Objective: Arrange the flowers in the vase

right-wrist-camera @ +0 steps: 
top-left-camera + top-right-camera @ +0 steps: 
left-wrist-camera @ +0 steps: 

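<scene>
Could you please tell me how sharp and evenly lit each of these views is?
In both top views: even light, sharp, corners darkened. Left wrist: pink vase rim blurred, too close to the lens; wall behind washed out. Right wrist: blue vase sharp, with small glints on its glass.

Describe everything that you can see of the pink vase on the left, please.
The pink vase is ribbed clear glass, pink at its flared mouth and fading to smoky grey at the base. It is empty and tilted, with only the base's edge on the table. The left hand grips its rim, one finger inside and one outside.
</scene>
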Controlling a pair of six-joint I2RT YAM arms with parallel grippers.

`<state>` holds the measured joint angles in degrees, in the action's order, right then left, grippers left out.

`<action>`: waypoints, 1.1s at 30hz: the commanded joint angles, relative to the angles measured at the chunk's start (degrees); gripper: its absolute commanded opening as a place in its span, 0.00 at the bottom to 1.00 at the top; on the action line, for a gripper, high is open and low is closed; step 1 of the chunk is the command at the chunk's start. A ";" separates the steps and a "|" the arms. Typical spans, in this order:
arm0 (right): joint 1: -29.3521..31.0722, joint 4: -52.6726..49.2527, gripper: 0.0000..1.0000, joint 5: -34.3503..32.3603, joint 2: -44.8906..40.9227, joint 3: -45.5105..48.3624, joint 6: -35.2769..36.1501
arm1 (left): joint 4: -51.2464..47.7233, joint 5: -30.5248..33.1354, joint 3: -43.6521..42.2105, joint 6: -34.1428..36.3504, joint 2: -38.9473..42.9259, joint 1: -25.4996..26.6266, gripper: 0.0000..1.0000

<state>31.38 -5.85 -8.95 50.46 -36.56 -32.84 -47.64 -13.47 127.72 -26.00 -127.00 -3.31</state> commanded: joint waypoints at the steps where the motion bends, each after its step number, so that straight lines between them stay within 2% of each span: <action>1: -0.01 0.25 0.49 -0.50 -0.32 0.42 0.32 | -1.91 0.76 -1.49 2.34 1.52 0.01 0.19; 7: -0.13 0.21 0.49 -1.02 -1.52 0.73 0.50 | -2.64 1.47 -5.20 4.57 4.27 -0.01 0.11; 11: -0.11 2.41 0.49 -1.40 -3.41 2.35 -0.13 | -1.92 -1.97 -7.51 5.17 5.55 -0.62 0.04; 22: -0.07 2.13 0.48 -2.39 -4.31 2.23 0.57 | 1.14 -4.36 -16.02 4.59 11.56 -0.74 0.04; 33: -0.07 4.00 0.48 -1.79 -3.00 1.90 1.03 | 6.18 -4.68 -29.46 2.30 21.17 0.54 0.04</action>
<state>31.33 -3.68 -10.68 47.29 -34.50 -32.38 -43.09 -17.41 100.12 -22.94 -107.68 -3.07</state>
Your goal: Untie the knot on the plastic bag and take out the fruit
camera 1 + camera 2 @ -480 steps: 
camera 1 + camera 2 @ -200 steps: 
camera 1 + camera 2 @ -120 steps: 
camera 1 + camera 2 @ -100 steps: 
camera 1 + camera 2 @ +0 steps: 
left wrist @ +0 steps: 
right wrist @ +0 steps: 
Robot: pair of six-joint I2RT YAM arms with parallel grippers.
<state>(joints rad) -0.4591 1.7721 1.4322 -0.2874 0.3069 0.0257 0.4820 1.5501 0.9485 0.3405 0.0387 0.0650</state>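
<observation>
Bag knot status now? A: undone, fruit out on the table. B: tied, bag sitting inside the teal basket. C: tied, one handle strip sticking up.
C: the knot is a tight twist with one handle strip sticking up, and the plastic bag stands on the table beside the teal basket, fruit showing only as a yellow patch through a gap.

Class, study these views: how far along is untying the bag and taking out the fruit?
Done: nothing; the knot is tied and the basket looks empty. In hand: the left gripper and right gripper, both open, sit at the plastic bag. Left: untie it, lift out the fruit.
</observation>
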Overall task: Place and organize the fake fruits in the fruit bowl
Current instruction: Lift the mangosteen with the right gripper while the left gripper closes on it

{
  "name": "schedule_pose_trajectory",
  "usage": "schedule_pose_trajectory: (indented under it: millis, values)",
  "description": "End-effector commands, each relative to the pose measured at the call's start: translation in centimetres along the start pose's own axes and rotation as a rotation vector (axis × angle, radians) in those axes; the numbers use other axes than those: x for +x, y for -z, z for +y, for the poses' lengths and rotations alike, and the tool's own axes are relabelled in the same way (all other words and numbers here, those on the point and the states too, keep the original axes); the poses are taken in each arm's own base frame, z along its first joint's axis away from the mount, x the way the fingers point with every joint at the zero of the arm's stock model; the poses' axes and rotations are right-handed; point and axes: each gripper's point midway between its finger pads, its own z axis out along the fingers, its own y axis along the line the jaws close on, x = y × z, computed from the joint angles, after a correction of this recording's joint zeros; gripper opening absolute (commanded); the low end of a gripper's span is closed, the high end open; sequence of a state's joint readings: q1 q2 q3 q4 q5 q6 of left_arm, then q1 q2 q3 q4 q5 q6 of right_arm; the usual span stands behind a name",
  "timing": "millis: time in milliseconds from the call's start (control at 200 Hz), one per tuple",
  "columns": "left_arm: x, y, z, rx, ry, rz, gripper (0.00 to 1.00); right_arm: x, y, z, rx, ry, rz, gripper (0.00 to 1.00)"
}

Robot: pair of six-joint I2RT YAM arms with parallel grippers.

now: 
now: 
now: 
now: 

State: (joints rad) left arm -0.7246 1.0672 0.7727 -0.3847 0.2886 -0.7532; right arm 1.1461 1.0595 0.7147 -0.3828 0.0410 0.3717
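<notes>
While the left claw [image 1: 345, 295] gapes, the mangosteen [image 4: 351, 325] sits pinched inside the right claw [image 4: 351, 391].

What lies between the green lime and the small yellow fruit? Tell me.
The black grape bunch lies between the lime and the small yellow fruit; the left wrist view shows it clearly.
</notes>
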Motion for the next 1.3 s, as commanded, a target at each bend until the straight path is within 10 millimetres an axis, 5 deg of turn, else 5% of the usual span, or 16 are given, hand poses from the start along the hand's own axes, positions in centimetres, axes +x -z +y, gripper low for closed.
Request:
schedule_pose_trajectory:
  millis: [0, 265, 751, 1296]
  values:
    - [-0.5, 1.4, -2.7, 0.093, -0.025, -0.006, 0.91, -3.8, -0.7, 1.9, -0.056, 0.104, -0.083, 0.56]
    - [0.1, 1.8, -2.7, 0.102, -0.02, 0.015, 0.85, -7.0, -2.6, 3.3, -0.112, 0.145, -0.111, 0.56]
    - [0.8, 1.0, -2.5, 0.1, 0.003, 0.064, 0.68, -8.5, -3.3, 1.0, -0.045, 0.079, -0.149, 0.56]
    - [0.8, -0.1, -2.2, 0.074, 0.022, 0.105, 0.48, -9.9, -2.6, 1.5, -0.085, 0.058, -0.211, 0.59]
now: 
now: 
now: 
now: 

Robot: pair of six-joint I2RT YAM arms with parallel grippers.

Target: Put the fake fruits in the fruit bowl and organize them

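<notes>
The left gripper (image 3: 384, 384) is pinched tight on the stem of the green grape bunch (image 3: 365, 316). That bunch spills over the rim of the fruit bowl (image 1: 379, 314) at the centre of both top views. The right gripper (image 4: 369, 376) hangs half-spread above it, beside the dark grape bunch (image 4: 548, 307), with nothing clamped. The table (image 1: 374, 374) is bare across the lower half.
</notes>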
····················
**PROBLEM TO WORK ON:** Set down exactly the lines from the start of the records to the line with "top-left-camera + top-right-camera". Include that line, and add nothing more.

**EXERCISE RESPONSE:**
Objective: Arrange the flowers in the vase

right-wrist-camera @ +0 steps: 
top-left-camera + top-right-camera @ +0 steps: 

Nothing else is needed for this exercise.